John Koblin puts a number on the Wall Street Journal's recently announced plans to move into New York City metro coverage: $15 million. "You could drive a truck through the space between the wonderfully titillating tabloids and the perceived self-seriousness of The Times," says one PR man in the NYO. It's a big enough budget to help fill that gap. Although Rupert would prefer to just drive that truck directly over the Times.

And that's his smallest ongoing fight! Much bigger, in the grand scheme of things, is Rupert's willingness to be the media mogul who shouts out loud the thing that all the other media moguls grumble under their breath: Google is stealing from us!
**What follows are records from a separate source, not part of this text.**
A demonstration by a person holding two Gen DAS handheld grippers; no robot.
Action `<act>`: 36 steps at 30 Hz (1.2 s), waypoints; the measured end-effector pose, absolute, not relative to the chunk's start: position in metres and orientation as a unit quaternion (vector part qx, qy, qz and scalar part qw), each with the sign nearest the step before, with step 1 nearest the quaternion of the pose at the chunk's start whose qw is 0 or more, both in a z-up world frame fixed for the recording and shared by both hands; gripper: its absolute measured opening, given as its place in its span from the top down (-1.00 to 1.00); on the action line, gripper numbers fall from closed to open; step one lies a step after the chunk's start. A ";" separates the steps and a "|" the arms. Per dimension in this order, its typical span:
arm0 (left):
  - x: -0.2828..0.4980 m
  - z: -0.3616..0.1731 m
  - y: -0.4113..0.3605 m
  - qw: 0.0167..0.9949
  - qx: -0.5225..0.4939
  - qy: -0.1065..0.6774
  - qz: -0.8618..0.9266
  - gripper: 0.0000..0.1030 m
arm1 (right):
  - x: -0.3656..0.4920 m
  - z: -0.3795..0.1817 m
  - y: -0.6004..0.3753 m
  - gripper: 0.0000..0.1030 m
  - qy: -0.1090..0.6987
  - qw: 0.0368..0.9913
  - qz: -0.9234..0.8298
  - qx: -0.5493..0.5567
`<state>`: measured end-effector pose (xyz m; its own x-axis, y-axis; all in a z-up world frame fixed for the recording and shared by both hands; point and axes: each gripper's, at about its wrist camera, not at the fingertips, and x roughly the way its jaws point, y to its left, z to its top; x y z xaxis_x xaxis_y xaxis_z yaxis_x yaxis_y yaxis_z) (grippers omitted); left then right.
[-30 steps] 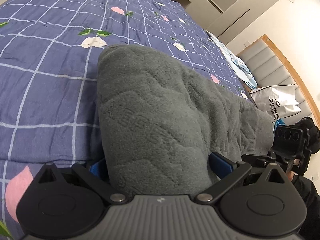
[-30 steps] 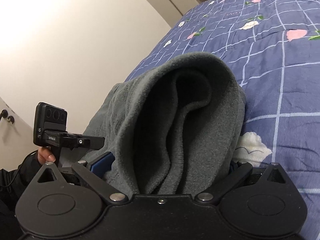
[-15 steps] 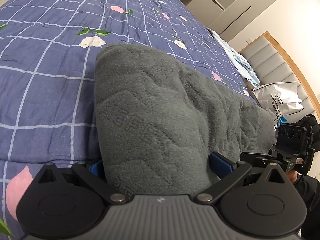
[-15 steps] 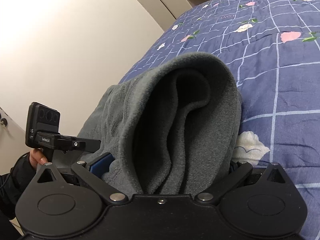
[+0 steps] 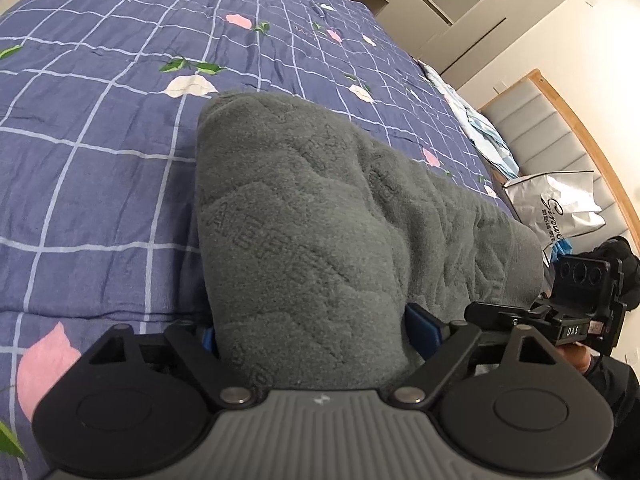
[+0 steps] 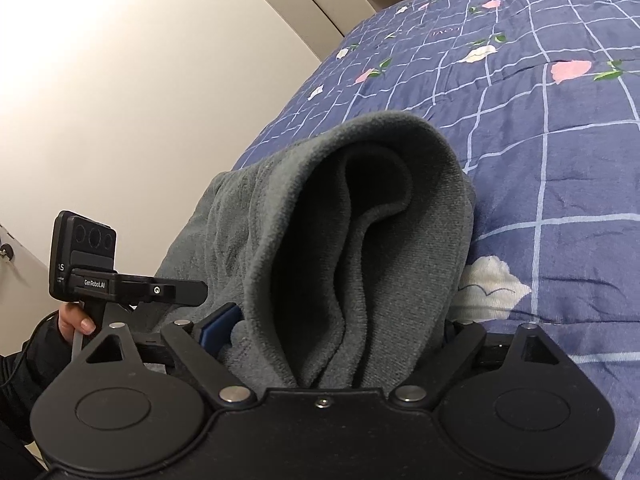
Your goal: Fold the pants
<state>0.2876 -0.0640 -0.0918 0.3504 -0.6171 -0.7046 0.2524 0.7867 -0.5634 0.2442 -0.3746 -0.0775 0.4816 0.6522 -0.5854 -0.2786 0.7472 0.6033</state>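
On the blue checked floral quilt [image 5: 100, 152], bulky grey fleece pants [image 5: 304, 240] hide both grippers' fingertips; left gripper [image 5: 316, 332] and right gripper [image 6: 340, 340] keep pinching them, barely shifted.

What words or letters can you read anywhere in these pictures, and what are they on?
"GenRobot.AI": on the left tool, seen in the right wrist view.
"DAS": on the right tool, seen in the left wrist view.
Script word on the white bag: starts with a curly "G" or "S"; the rest and the small print under it are too blurred.
Stitched word on the blue quilt: too small to read.
Pressed letters in the grey pants: not legible.
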 end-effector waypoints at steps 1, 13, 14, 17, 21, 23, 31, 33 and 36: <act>0.287 -0.090 -0.064 0.803 -0.181 0.499 -0.269 -0.61 | 0.244 -0.078 -0.375 -0.67 0.423 0.834 0.277 0.220; 0.276 -0.052 -0.058 0.803 -0.188 0.496 -0.272 -0.27 | 0.224 -0.039 -0.362 -0.08 0.387 0.855 0.271 0.214; 0.274 -0.048 -0.055 0.804 -0.186 0.495 -0.271 -0.27 | 0.223 -0.034 -0.359 -0.07 0.387 0.853 0.276 0.217; 0.268 -0.033 -0.044 0.810 -0.184 0.491 -0.263 -0.27 | 0.221 -0.023 -0.347 -0.07 0.389 0.847 0.289 0.217; 0.261 -0.011 -0.019 0.820 -0.187 0.481 -0.248 -0.27 | 0.221 -0.006 -0.325 -0.06 0.382 0.845 0.306 0.216; 0.259 0.000 -0.004 0.828 -0.183 0.474 -0.237 -0.27 | 0.226 0.000 -0.313 -0.06 0.377 0.842 0.313 0.226; 0.261 0.013 0.058 0.845 -0.179 0.469 -0.185 -0.27 | 0.255 0.002 -0.249 -0.07 0.376 0.827 0.337 0.248; 0.263 0.003 0.070 0.841 -0.186 0.477 -0.174 -0.27 | 0.261 -0.005 -0.234 -0.07 0.387 0.821 0.338 0.250; 0.266 -0.019 0.082 0.833 -0.196 0.490 -0.164 -0.27 | 0.271 -0.020 -0.218 -0.08 0.407 0.813 0.335 0.248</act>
<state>0.2664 0.0821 -0.0194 0.4655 -0.4656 -0.7527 0.0818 0.8694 -0.4872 0.2712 -0.2179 -0.0196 0.4452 0.7461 -0.4951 -0.3418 0.6527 0.6761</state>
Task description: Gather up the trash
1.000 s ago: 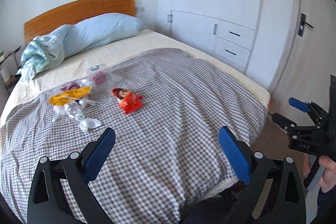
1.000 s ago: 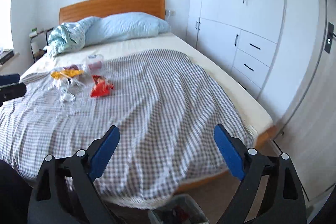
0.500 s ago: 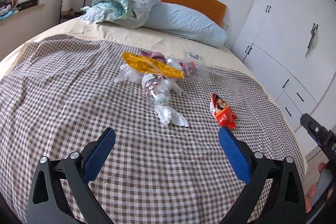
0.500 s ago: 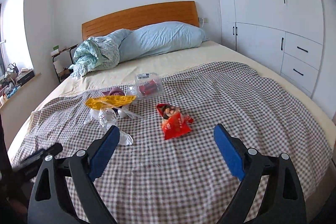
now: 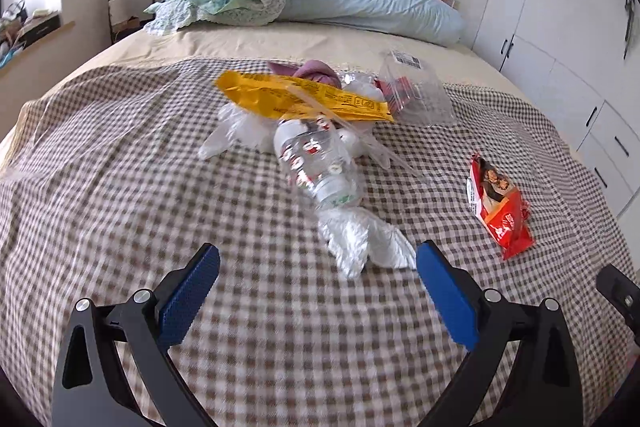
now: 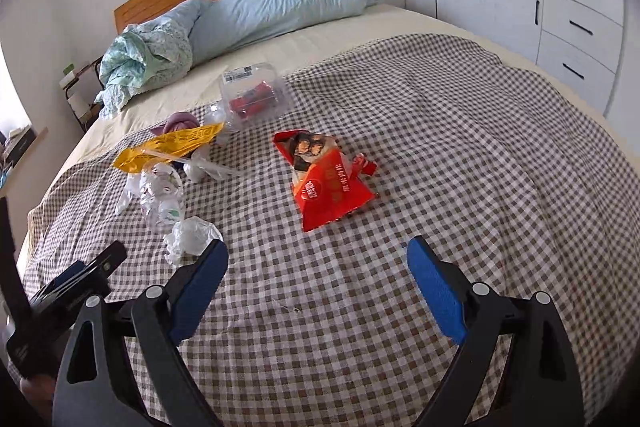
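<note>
On the bed: a checked cover carries all the trash; nothing collected yet, by my judgement.
Pillow: at the headboard, well apart from the trash, not part of the work.
Box: clear plastic, red contents, farthest piece, near the cover's upper edge.
Yellow wrapper: lies across the top of the heap, over the bottle's far end.
Red packet: alone on the cover, apart from the heap, straight ahead of the right tongs.
Bottle: clear, crushed, in the heap, neck end towards the left tongs.
Tissue: crumpled, touching the bottle's near end, nearest piece to the left tongs.
Left tongs: wide, holding nothing, low over the cover, tissue just ahead and slightly right of centre.
Right tongs: wide, holding nothing, red packet ahead between the fingers' line, not yet reached.
Step in hand: approach for a first pick, as judged.
Method advised: centre each piece between the pads before closing; pinch the packet across its flat body, and avoid snagging the cover.
</note>
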Demonstrator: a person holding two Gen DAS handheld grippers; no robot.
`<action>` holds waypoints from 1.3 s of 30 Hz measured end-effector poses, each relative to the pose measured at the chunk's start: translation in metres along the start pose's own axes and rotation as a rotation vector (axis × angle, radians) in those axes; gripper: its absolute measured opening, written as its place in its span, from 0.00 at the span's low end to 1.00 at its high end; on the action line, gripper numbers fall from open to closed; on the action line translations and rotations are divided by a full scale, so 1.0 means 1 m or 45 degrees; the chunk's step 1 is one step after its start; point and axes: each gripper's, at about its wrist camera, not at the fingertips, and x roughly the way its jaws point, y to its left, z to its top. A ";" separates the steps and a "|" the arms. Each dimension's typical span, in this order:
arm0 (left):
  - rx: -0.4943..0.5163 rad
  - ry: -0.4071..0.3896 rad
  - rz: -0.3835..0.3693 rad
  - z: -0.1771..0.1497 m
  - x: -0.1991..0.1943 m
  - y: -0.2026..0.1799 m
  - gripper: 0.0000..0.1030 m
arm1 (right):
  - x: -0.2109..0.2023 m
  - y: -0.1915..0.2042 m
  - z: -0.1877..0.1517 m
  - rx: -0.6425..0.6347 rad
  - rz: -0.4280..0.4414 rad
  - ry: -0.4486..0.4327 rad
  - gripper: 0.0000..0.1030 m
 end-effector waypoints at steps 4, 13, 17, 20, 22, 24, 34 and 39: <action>0.000 0.166 0.168 0.033 0.076 -0.023 0.93 | 0.010 -0.003 -0.003 0.035 0.045 0.054 0.85; 0.014 0.198 0.088 0.025 0.035 -0.008 0.56 | 0.015 -0.006 -0.001 0.078 0.095 0.099 0.85; 0.071 0.124 0.013 0.015 -0.042 0.002 0.56 | 0.007 0.000 -0.002 0.056 0.088 0.078 0.85; 0.027 0.038 -0.083 0.008 -0.096 0.017 0.56 | 0.004 0.007 -0.005 0.033 0.083 0.076 0.85; -0.001 -0.014 -0.109 0.001 -0.112 0.030 0.28 | 0.005 0.011 -0.007 0.013 0.078 0.082 0.85; -0.070 0.001 -0.122 -0.006 -0.109 0.044 0.01 | 0.005 0.017 -0.011 -0.022 0.071 0.087 0.85; -0.068 0.227 -0.210 -0.031 -0.071 0.045 0.78 | 0.020 0.048 -0.030 -0.162 0.231 0.197 0.85; -0.317 0.211 -0.104 -0.026 -0.070 0.087 0.78 | 0.054 0.068 -0.058 -0.116 0.464 0.480 0.85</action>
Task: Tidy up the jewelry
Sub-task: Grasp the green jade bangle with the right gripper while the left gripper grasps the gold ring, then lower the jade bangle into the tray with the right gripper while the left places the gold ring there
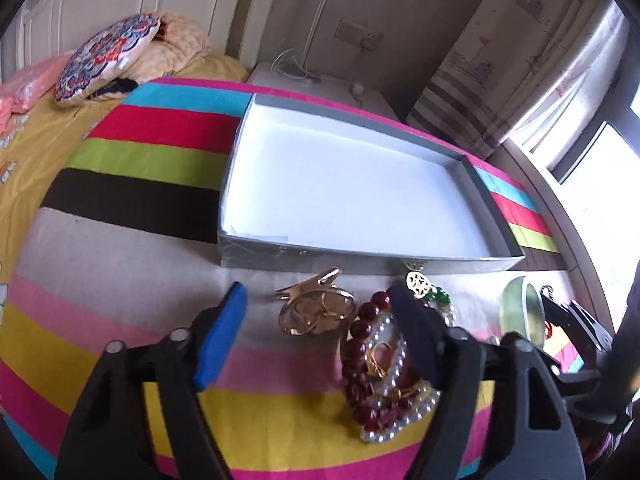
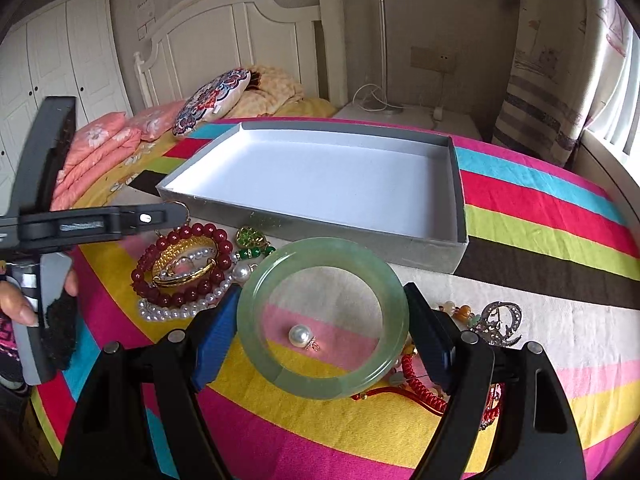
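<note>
Right tongs (image 2: 322, 330) clamp the jade bangle (image 2: 322, 320), lifted over the striped bedspread; left tongs (image 1: 316, 320) stand open around the gold hair clip (image 1: 316, 308). Next: carry it into the grey box (image 2: 460, 200)

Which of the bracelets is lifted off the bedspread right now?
The pale green jade bangle, gripped across its width by the right gripper. The dark red bead bracelet and pearl strand lie in the pile on the striped cloth.

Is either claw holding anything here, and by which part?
The right claw grips the green bangle across its outer rim. The left claw stands open over the jewelry pile, holding nothing.
</note>
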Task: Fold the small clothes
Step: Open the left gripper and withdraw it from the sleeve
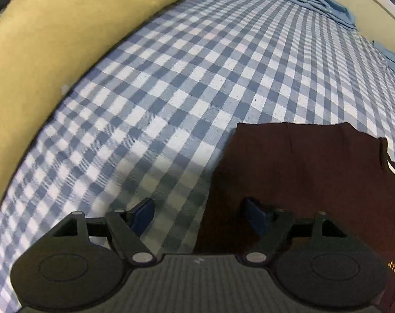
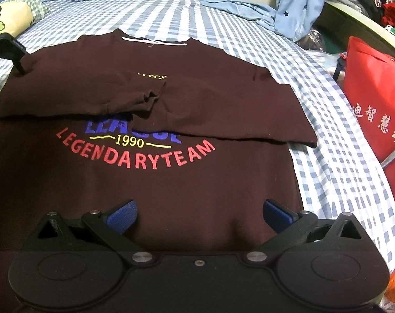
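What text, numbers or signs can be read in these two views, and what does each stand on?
"LEGENDARYTEAM": red arc on the dark maroon cotton T-shirt.
"1990": yellow, above that arc.
Blue word above "1990": half covered by the folded sleeves, unreadable.
Small yellow letters near the collar: cut off by a fold, unreadable.
Red fabric bag: pink Chinese characters, "智慧" legible, the rest cut off.
Left wrist view: yellow letters at the shirt's edge, too blurred.

A bed (image 2: 335, 161) covered with a blue-and-white checked sheet carries everything. A dark maroon T-shirt (image 2: 171, 182) lies flat on it, sleeves folded in over the printed chest. Light blue garments (image 2: 231, 2) lie crumpled at the far end, and a tan avocado-print pillow (image 1: 54, 41) along one side.
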`<state>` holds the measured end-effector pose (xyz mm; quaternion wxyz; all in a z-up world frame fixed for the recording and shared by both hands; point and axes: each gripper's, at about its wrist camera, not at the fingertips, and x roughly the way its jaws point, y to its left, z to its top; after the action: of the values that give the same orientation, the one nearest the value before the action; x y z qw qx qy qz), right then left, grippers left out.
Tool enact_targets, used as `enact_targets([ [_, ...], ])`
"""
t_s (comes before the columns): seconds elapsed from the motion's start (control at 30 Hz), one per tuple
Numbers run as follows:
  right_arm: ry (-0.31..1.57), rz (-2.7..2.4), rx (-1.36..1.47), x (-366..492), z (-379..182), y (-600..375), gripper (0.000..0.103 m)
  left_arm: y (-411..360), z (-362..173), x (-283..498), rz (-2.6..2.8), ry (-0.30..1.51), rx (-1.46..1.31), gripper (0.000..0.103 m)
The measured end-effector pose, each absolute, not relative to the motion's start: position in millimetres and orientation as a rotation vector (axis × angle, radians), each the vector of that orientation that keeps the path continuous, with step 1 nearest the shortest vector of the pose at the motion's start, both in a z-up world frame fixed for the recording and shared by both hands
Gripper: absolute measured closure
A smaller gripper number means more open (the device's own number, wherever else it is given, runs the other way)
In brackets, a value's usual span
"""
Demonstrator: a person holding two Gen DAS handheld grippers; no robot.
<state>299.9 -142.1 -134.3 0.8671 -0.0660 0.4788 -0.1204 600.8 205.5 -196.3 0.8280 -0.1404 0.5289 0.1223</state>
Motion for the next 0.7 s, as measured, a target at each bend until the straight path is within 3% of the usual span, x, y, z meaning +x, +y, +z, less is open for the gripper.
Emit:
enact_targets([
  [0.3,1.000,-0.209,-0.096,298,-129,-140,0.001,198,-197,526,0.248,1.112,-0.236,0.014],
  [0.7,1.007,-0.234,0.111,310,-90,-183,0.001,156,-158,469,0.353,1.135,-0.138,0.013],
])
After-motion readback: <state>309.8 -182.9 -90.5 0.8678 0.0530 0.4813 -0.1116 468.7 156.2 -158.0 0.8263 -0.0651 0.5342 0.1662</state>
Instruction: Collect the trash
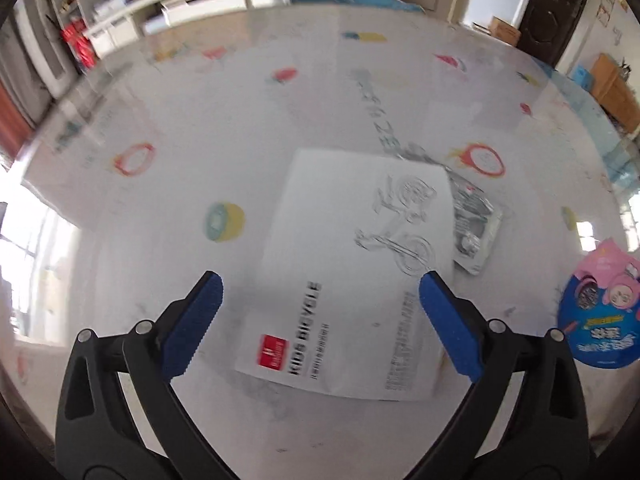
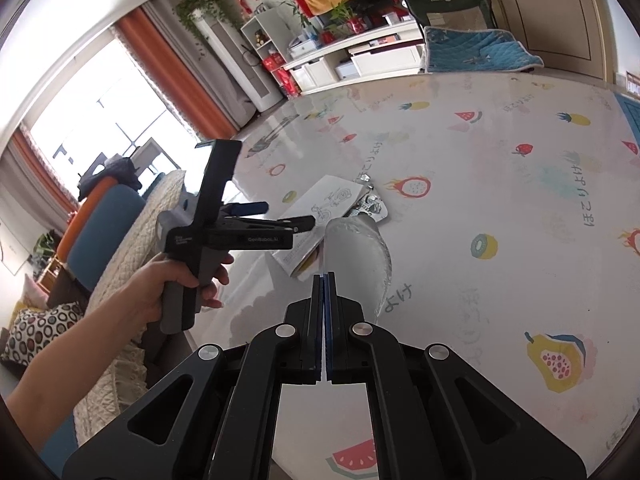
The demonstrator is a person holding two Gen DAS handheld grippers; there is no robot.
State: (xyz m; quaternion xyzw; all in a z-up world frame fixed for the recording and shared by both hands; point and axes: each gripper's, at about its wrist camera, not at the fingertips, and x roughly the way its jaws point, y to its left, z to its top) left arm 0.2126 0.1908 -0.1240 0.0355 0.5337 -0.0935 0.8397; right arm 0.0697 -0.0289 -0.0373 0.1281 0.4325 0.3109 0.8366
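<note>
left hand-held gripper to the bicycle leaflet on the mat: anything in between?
Nothing visible. The left hand-held gripper is open above the bicycle leaflet, which lies flat and uncovered on the mat; it overlaps the silver wrapper.

Two handheld grippers are showing matching builds: black linkage arms with triangular cut-outs, round silver pivot pins and ridged blue pads (image 1: 192, 330). At centre left of the right wrist view, the left gripper (image 2: 288, 216) is displaying white lettering on its black body, a grey handle and a tall black mount. The hand (image 2: 188, 284) gripping it is wearing no glove, the forearm bare of any sleeve.
</note>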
Why just yesterday, Rupert said:

"There are those who think they have a right to take our news content and use it for their own purposes without contributing a penny to its production. Some rewrite — at times without attribution — the news stories of expensive and distinguished journalists who invested days, weeks, or even months on their stories — all under the tattered veil of fair use."

He has (some of) a point! And even more remarkably, Google knows it. The Googleplex announced that they're going to (somewhat) close the technological loophole that allowed you to use Google News to jump over pay walls and read stories for free. Instead of being able to go to Google News, type in a headline from, say, the WSJ, and read as many stories as you want without subscribing, now Google "will allow publishers to limit non-subscribers to five free articles a day."

Rupert gets results. The New York Times is probably offering him a free Weekender subscription right now, to try to soften him up. But don't get it twisted: He's just begun to fight. He likes this stuff!